StudySmarter Expert Advice🤫
We think this is how you could land Senior Clinical Trial Associate
✨Tip Number 1
Network like a pro! Reach out to your connections in the clinical research field, especially those who work in biotech. A friendly chat can lead to insider info about job openings or even a referral.
✨Tip Number 2
Prepare for interviews by brushing up on your knowledge of Phase I–III trials and TMF management. We want you to showcase your expertise and how it aligns with the role, so practice answering common questions and have examples ready.
✨Tip Number 3
Don’t forget to follow up after interviews! A quick thank-you email can keep you fresh in the interviewer's mind and show your enthusiasm for the position. Plus, it’s a great chance to reiterate why you’re the perfect fit.
✨Tip Number 4
Apply through our website for the best chance at landing that Senior Clinical Trial Associate role. We love seeing candidates who take the initiative and show genuine interest in joining our innovative team!
We think you need these skills to ace Senior Clinical Trial Associate
Some tips for your application 🫡
Tailor Your CV:Make sure your CV is tailored to the Senior Clinical Trial Associate role. Highlight your experience with Phase I–III trials and any specific therapeutic areas you've worked in. We want to see how your background aligns with our needs!
Showcase Your Skills:Don’t just list your skills; demonstrate them! Use examples from your past roles to show how you’ve managed TMF quality, supported study start-up activities, or collaborated with cross-functional teams. This helps us see you in action!
Be Clear and Concise:When writing your application, keep it clear and to the point. We appreciate well-structured applications that are easy to read. Avoid jargon unless it’s relevant to the role – we want to understand your experience without getting lost in the details.
Apply Through Our Website:We encourage you to apply through our website for the best chance of being noticed. It’s super easy and ensures your application goes directly to us. Plus, you’ll get a feel for our culture and values while you’re at it!

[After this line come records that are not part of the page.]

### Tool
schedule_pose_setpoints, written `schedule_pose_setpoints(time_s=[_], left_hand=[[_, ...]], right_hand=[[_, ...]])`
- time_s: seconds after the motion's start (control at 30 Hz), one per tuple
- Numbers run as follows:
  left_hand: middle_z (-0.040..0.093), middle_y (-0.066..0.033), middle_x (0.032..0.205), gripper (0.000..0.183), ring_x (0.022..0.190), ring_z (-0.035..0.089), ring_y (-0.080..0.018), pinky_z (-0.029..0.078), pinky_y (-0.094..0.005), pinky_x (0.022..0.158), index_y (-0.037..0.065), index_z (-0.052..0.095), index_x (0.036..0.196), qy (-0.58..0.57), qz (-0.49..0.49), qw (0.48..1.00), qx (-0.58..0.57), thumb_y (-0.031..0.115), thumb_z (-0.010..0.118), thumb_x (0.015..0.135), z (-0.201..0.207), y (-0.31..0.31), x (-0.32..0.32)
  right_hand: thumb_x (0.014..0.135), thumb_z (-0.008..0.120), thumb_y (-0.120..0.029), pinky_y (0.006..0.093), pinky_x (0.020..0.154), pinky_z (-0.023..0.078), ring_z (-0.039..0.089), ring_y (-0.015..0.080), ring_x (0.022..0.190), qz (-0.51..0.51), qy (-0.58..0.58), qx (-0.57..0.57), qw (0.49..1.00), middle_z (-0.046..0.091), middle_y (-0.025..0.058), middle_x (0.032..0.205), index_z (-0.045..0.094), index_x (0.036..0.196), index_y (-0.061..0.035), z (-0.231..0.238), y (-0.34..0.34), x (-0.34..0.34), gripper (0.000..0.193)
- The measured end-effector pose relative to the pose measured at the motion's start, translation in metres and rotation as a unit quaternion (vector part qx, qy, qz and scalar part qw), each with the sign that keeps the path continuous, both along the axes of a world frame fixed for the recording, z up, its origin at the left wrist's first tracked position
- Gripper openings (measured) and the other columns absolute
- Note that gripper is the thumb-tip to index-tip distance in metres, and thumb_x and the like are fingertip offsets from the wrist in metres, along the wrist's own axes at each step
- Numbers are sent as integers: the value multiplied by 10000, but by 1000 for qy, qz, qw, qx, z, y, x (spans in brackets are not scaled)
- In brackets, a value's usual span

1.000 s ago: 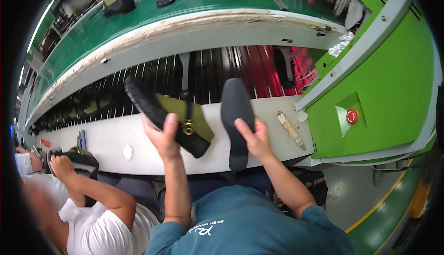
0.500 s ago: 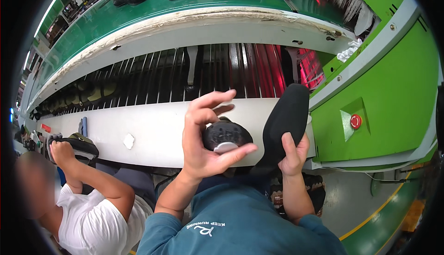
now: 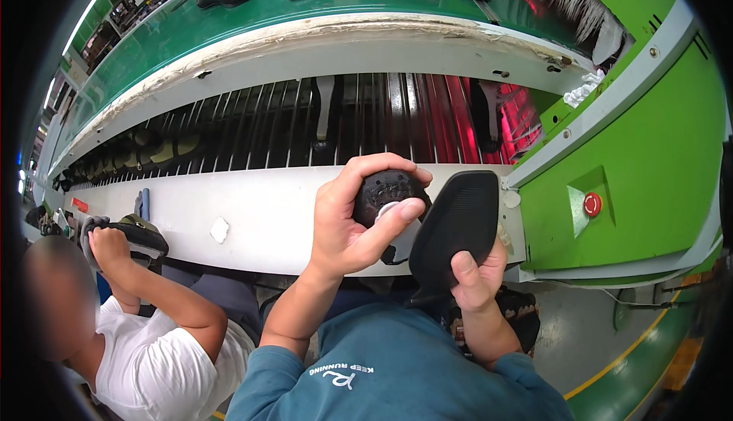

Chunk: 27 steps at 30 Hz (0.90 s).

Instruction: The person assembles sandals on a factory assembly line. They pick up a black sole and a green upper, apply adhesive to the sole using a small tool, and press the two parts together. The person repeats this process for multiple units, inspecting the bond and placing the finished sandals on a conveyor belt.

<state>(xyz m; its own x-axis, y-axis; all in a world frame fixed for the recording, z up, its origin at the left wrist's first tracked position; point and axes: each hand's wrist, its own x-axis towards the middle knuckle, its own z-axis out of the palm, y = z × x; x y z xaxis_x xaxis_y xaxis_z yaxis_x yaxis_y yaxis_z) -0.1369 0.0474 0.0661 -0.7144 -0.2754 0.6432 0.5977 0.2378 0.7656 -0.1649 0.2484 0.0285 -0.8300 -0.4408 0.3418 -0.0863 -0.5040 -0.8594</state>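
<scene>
The left hand (image 3: 353,219) is curled around the heel end of a black shoe (image 3: 385,192), thumb pressed across its sole, holding it up in front of the white front edge of the conveyor (image 3: 259,219). Just beside it, the right hand (image 3: 475,277) grips the lower end of a black sole (image 3: 456,226) that stands upright, tread facing the camera. At the lower left a co-worker's hand (image 3: 109,244) holds another shoe (image 3: 137,232).
</scene>
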Motion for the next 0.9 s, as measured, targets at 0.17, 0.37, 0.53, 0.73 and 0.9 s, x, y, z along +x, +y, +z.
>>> schedule_pose_setpoints(time_s=[0.17,0.37,0.53,0.73,0.9], left_hand=[[822,-157,1134,300,1001,799,-236,622,-344,908,-27,697,1320,-7,-10,1000,10,128,731,1066,-3,1,0],[793,-266,1219,340,1083,804,-318,641,-432,979,-98,667,1317,-25,-13,1000,9,168,639,1109,0,4,1],[773,-295,1254,386,1069,802,-344,650,-461,966,-97,668,1329,2,-32,999,29,236,658,1134,-5,-7,-5],[785,-252,1191,393,1071,799,-324,655,-451,955,-64,663,1344,-8,-47,996,78,275,643,1146,-8,-8,-5],[784,-236,1150,758,1061,790,-322,656,-446,942,-87,652,1345,-30,-68,993,92,614,426,1166,-8,-2,-6]], right_hand=[[1035,808,-353,312,935,567,701,155,1068,2,-21,35,999,740,100,1227,669,1331,26,-7,-1,11,501],[1053,762,-207,334,982,561,703,182,1092,31,28,49,998,763,146,1241,624,1452,127,-16,8,10,539],[1057,761,-178,315,945,561,692,152,1044,30,16,18,999,762,131,1203,653,1391,116,-15,1,11,458],[1070,744,-124,273,869,538,646,91,953,17,-4,12,1000,743,73,1090,690,1274,83,-5,-11,11,296],[1068,763,-135,238,699,489,609,51,785,31,38,54,997,728,22,904,724,1153,47,-5,-9,-2,205]])
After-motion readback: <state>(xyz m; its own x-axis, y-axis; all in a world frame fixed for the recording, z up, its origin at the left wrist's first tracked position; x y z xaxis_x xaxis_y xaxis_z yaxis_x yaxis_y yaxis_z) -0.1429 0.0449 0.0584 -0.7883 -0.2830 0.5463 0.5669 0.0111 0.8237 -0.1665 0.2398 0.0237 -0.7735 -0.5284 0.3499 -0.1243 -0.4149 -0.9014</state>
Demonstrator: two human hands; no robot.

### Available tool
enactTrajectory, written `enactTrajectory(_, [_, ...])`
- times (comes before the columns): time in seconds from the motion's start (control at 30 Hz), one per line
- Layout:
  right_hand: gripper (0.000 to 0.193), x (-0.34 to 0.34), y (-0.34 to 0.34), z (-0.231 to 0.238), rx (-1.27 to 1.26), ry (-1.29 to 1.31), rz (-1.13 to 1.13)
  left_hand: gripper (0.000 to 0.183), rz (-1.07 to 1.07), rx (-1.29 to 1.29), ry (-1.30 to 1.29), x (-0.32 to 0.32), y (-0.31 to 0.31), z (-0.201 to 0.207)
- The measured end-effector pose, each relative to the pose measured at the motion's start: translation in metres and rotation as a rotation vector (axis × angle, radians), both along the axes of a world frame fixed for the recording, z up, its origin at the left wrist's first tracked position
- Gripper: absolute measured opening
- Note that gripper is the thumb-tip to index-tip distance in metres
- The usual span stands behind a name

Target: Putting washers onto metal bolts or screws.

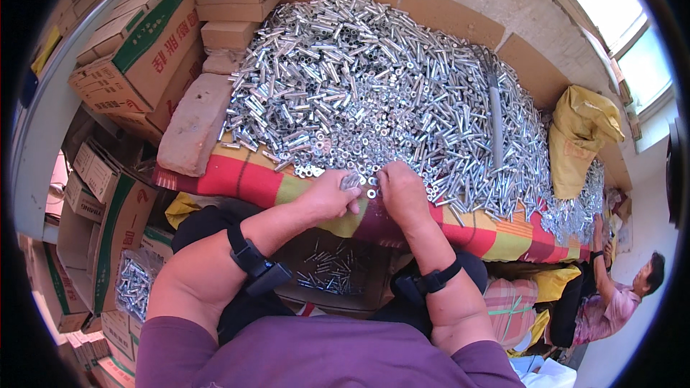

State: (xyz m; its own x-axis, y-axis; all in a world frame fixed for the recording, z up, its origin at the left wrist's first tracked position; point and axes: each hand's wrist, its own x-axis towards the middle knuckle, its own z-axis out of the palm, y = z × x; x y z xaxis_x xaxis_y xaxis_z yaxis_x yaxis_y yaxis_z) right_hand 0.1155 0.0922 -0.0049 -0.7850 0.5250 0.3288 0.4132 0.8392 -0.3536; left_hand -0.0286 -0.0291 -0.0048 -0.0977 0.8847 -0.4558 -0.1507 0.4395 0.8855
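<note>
My left hand (pixel 327 195) is closed around a shiny metal piece (pixel 350 181), which shows between thumb and fingers; its exact kind is hard to make out. Close beside it, my right hand (pixel 402 190) has its fingers pinched together at the near edge of the heap, and whatever is in them is hidden. Loose washers (pixel 371 192) lie between the two hands on the checked cloth (pixel 244 176). Beyond them, nuts and washers (pixel 370 126) fill the middle of the heap. Metal sleeves (pixel 309 65) are piled at the left and back, bolts (pixel 460 118) at the right.
A brick-like block (pixel 194 126) and stacked cartons (pixel 144 50) border the left side. A grey bar (pixel 496 122) leans on the heap, near a yellow sack (pixel 578 140). Below the edge, a box holds loose bolts (pixel 330 269). Another person (pixel 611 302) works at far right.
</note>
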Motion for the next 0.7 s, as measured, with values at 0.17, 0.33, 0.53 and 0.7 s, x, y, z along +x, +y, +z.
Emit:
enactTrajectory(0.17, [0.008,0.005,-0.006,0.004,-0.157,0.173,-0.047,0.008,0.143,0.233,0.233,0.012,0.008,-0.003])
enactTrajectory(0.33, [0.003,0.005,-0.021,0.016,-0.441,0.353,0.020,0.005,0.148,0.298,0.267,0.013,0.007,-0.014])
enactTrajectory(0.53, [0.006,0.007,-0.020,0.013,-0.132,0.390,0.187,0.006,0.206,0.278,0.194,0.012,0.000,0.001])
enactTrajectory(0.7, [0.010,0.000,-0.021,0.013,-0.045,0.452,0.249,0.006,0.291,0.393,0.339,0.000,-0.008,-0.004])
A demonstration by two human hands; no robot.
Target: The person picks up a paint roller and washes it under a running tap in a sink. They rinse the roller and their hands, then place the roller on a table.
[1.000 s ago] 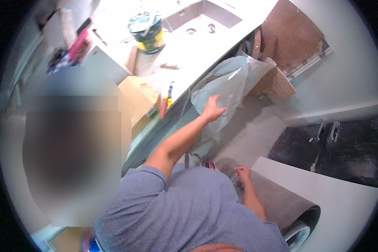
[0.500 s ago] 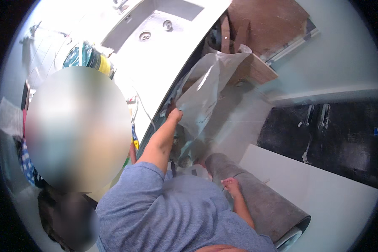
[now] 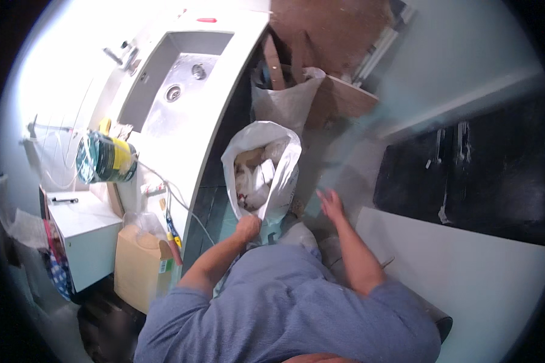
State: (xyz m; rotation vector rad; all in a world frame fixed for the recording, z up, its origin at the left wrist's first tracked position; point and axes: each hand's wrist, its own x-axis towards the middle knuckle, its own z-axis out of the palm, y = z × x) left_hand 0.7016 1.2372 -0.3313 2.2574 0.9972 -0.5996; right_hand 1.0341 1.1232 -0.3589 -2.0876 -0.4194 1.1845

How to prepare for a job interview at Hlx Life Sciences
✨Know Your Trials
Make sure you brush up on your knowledge of Phase I–III clinical trials. Be ready to discuss your experience with different therapeutic areas, especially if you've worked with innovative treatments like cell or gene therapy. This will show that you understand the complexities involved and can hit the ground running.
✨Master the TMF
Since maintaining the Trial Master File (TMF) is crucial, be prepared to talk about your experience with TMF management. Highlight specific examples where you ensured quality and completeness, and how you’ve contributed to inspection readiness in past roles.
✨Communication is Key
Strong communication skills are essential for this role. Think of examples where you successfully collaborated with Clinical Trial Managers, CRAs, or regulatory teams. Show how you effectively managed vendor communications and supported global clinical operations teams.
✨Stay Organised
With multiple studies and priorities to juggle, demonstrate your organisational skills. Share strategies you use to keep track of study milestones and essential documents. This will reassure them that you can handle the fast-paced environment of clinical trials.